## MATERIAL PROVIDED
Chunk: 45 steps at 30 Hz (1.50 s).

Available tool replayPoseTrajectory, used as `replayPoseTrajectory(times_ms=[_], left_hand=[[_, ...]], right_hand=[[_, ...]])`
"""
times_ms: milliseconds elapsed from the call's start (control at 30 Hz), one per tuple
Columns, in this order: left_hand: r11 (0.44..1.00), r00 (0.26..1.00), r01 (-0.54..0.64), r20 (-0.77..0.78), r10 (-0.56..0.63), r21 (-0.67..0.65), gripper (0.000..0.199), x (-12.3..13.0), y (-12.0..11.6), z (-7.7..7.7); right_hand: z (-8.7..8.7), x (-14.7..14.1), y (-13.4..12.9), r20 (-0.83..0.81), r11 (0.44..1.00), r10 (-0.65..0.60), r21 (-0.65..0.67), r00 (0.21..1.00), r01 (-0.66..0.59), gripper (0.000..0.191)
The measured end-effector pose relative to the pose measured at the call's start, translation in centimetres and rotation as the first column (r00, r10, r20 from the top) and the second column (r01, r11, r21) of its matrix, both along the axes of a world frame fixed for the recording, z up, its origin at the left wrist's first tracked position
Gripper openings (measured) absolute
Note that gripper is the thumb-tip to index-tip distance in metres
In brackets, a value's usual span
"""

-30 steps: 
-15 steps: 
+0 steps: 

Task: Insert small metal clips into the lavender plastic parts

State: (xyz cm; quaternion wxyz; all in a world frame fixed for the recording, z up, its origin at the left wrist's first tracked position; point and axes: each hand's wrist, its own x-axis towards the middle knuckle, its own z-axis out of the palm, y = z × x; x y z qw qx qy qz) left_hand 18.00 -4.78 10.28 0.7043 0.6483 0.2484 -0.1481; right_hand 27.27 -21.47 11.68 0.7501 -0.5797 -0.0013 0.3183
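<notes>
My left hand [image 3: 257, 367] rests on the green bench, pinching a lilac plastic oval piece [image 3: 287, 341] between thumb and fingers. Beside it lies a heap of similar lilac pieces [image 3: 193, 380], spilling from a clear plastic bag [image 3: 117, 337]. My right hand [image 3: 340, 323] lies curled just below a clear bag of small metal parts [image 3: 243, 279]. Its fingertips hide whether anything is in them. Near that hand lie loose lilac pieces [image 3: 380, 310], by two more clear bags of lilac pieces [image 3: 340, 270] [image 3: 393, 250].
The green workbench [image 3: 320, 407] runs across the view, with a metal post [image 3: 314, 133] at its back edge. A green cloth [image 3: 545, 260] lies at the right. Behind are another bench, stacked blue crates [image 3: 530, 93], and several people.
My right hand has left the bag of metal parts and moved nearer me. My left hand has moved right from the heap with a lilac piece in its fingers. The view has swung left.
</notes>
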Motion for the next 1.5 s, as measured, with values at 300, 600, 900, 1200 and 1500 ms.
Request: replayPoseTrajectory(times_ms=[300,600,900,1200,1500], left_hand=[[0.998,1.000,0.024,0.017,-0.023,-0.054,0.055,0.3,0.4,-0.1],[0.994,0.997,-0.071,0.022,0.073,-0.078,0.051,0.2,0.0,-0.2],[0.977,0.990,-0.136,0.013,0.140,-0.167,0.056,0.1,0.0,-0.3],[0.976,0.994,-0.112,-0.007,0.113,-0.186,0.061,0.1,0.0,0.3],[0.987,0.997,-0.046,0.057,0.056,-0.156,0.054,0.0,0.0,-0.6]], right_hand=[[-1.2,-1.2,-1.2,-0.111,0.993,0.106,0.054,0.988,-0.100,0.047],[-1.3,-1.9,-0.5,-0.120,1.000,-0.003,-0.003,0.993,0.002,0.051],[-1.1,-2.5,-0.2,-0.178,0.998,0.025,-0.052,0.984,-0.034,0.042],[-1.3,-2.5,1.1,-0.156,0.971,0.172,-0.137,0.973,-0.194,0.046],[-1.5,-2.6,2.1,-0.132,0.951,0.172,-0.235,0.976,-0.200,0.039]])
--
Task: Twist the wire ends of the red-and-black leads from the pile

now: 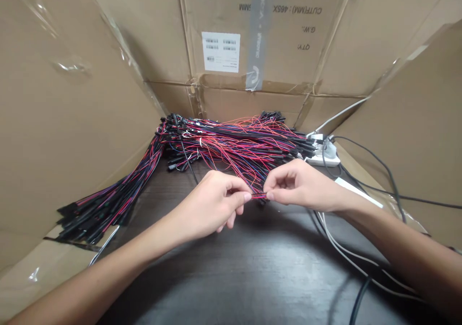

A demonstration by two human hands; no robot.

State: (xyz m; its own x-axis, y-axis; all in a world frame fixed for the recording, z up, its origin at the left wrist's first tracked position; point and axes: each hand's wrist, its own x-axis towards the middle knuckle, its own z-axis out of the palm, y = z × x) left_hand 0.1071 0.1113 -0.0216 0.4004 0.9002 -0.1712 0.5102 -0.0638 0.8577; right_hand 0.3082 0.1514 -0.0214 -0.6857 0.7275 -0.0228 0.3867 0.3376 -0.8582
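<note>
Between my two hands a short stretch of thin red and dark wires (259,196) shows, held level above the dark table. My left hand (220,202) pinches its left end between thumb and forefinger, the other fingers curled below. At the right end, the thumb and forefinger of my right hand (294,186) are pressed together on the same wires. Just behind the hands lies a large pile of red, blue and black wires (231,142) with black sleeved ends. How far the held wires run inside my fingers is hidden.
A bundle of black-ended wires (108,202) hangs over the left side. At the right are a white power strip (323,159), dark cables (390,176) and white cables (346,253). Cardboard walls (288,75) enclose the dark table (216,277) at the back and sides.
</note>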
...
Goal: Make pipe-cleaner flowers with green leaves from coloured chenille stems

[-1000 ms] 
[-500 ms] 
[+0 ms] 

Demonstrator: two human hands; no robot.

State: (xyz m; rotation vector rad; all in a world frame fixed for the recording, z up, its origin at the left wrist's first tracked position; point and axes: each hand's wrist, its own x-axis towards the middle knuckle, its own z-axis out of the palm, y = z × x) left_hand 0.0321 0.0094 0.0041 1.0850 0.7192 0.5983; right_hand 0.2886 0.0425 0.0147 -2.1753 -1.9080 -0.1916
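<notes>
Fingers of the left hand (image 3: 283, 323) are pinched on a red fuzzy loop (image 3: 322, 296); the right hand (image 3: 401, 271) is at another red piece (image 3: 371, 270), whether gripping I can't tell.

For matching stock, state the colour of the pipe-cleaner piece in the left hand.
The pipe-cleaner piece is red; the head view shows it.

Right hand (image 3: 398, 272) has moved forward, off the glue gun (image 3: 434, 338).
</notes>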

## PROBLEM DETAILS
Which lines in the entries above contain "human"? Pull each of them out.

## COMPLETED TASK
A demonstration by two human hands; no robot.
Demonstrator: two human hands; no robot.

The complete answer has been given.